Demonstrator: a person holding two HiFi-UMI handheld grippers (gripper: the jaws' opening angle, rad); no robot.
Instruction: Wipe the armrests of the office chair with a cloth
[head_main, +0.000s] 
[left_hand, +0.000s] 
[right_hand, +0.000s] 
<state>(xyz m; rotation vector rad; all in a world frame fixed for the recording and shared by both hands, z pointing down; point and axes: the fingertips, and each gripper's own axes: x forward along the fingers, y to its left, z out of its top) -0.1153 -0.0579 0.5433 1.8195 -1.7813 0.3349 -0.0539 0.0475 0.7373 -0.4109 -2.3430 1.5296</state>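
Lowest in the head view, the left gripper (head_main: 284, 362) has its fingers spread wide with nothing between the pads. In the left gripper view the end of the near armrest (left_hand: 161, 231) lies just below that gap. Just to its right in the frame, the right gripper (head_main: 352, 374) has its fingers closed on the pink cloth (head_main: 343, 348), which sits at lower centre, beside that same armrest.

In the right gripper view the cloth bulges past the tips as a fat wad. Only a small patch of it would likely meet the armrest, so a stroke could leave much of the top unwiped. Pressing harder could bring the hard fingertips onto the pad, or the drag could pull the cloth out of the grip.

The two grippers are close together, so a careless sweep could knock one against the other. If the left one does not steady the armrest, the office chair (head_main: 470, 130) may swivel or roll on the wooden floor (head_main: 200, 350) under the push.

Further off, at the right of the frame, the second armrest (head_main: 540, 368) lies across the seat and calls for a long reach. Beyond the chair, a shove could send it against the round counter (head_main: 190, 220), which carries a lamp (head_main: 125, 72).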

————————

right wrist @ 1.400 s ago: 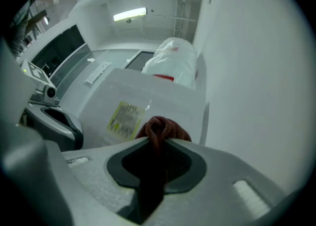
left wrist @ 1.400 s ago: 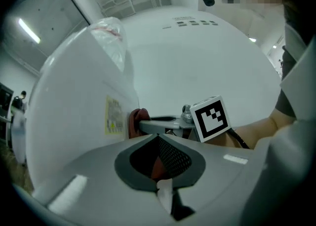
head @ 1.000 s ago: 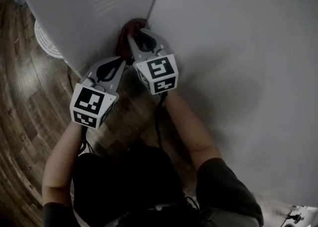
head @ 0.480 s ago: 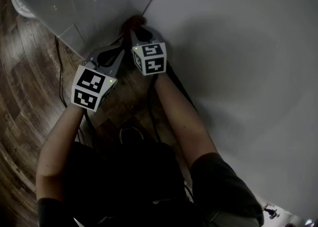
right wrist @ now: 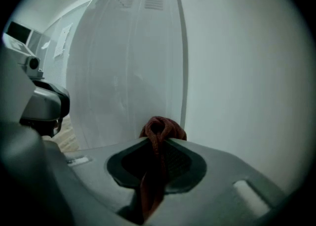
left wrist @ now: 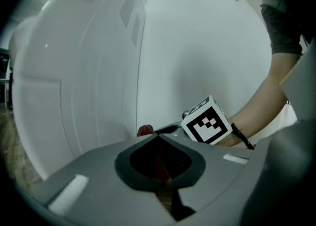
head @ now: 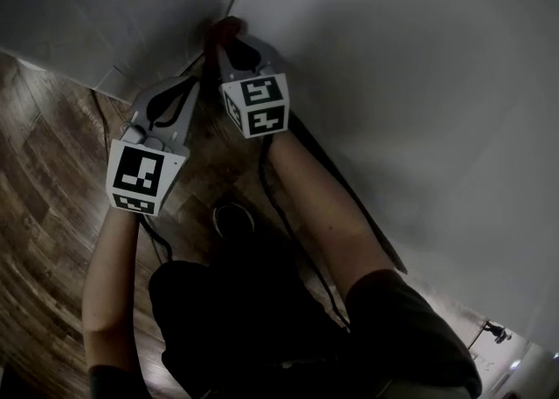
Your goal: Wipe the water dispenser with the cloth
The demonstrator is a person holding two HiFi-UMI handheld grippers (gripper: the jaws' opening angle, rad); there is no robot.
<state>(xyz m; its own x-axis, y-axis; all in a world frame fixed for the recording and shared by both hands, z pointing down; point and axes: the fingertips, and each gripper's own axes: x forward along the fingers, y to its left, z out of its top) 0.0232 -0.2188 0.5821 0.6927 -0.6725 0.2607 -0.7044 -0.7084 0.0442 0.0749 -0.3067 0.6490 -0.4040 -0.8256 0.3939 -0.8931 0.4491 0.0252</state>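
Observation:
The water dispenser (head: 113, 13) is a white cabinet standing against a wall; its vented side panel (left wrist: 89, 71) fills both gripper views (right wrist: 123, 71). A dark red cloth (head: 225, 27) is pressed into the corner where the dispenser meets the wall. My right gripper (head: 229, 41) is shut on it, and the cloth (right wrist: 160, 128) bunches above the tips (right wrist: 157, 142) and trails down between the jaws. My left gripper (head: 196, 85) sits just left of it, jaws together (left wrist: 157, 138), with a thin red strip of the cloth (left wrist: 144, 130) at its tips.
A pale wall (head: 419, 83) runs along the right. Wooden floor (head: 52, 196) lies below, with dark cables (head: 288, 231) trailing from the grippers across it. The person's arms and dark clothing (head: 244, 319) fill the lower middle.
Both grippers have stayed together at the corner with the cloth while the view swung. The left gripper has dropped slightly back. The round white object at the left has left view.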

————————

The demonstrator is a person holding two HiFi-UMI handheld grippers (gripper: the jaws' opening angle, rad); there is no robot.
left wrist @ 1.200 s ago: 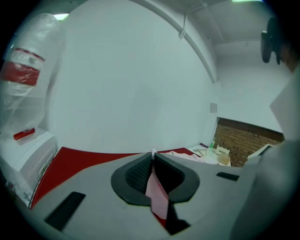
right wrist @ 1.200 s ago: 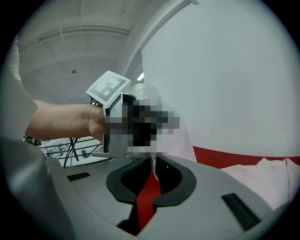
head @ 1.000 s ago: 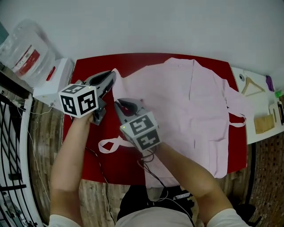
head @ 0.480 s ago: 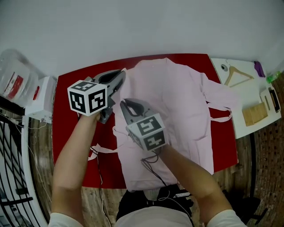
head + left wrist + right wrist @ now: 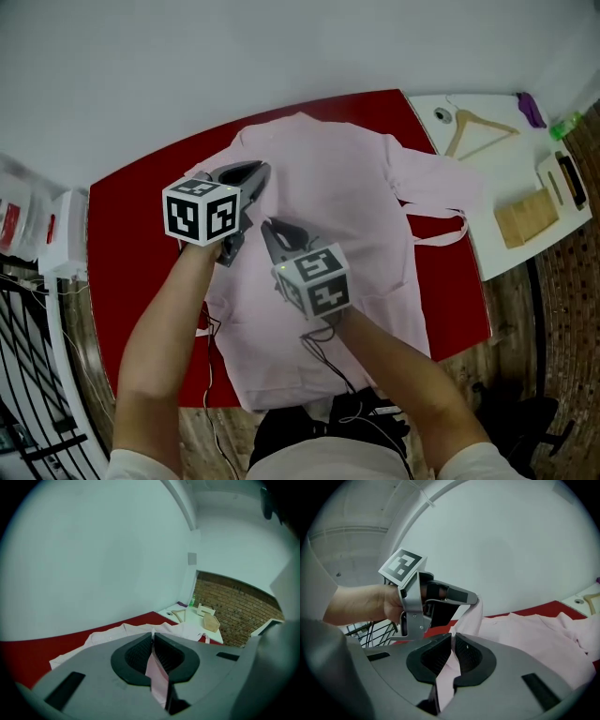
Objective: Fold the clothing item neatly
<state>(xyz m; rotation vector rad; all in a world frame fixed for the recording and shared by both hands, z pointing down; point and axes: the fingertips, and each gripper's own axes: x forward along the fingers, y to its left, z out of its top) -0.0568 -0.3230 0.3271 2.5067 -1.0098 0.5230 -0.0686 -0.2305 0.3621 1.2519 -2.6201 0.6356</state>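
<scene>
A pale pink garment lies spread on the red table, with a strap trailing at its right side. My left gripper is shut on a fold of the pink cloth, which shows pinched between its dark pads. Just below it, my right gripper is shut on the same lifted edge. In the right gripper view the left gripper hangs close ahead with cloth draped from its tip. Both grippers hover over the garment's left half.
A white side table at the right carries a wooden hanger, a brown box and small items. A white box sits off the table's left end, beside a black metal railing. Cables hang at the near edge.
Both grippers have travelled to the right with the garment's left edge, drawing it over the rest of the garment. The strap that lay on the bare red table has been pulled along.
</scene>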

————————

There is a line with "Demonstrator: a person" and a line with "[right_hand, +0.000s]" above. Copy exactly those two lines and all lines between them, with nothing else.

Demonstrator: a person holding two HiFi-UMI handheld grippers (gripper: the jaws' opening angle, rad); no robot.
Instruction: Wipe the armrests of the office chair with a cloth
[head_main, +0.000s] 
[left_hand, +0.000s] 
[right_hand, +0.000s] 

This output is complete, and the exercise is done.